Thursday, May 22, 2014

Gold Is Not Sometimes Colored Florecent Purple

Oh my hello how are you I don't care don't answer that was rhetorical look how cool this sentence is I bet you wish you were this cool maybe you should live in a boiling pot of gravy then you might feel better about yourself you silly little barbeque type of watermelon. I apologize for that sentence just now. I wrote sentice just there and it said that it was a word. What is sentice? I just Googled it and apparently it is, "a village and municipality in Brno-Country District in the South Moravian Region of the Czech Republic." That's good to know. I don't know what I would have done with my life not knowing that sentice is a municipal village in the Brno-Country District in the South Moravian Region of the Czech Republic. That was a really large concern for my at that moment in times when I had no idea what sentice was.

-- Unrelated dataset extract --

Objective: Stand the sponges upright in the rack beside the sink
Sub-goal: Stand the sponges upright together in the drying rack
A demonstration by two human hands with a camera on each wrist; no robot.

I propose a plan to help the United States economy. It's no ordinary plan either, it's a plan that would help the entire nobody. Anyway, my plan is, theoretically, we kidnap the Big Ben clock tower. Now hear me out here. We kidnap the Big Ben clock tower, and then demand London to send us four quadrillion dollars to ensure its safe return. Now you may be thinking, "WHY AM I READING THIS." But let me assure you, the next phase of this plan will greatly increase the value of the dollar. So, we take this four quadrillion ransom money given to us by the Brits, and we throw it directly into the Sun. Yes, that's right, the Sun. The glowing hot ball of florescent plasma that we all know and love. We throw the money into it. The dollar will then be worth a fortune, having four quadrillion of them destroyed. Gas prices would be like, negative fifteen cents. They'd be paying YOU to take the gas! It would be outstanding.

Moreover, I would like to conclude that I fully intend on advocating this idea to all governments across the world, assuming the United States is not up to the challenge of kidnapping Big Ben. It would really be an easy job when you think about it. I mean, what is it, like a hundred feet tall? That's easy to carry around without anyone noticing. Seriously, it's just a giant clock. No one would even think twice if they saw it being taken away by a large passenger jet. It's foolproof. And by foolproof I mean hire hitman grandmas.

-Griffin

--And now it's time for Abflats Teaches You English. This week on Abflats Teaches You English, we must write a paragraph about someone named Dot without using the letters i or j. Starting now. Hello. A story about Dot could be one that forever known when Saturday. Assumptions. Anyone who develops a tumor shouldn't even remember the Dot character's farmer name. Can you remember Dot's farmer name? Of course you can't. Completely not happen ago. Goodbye.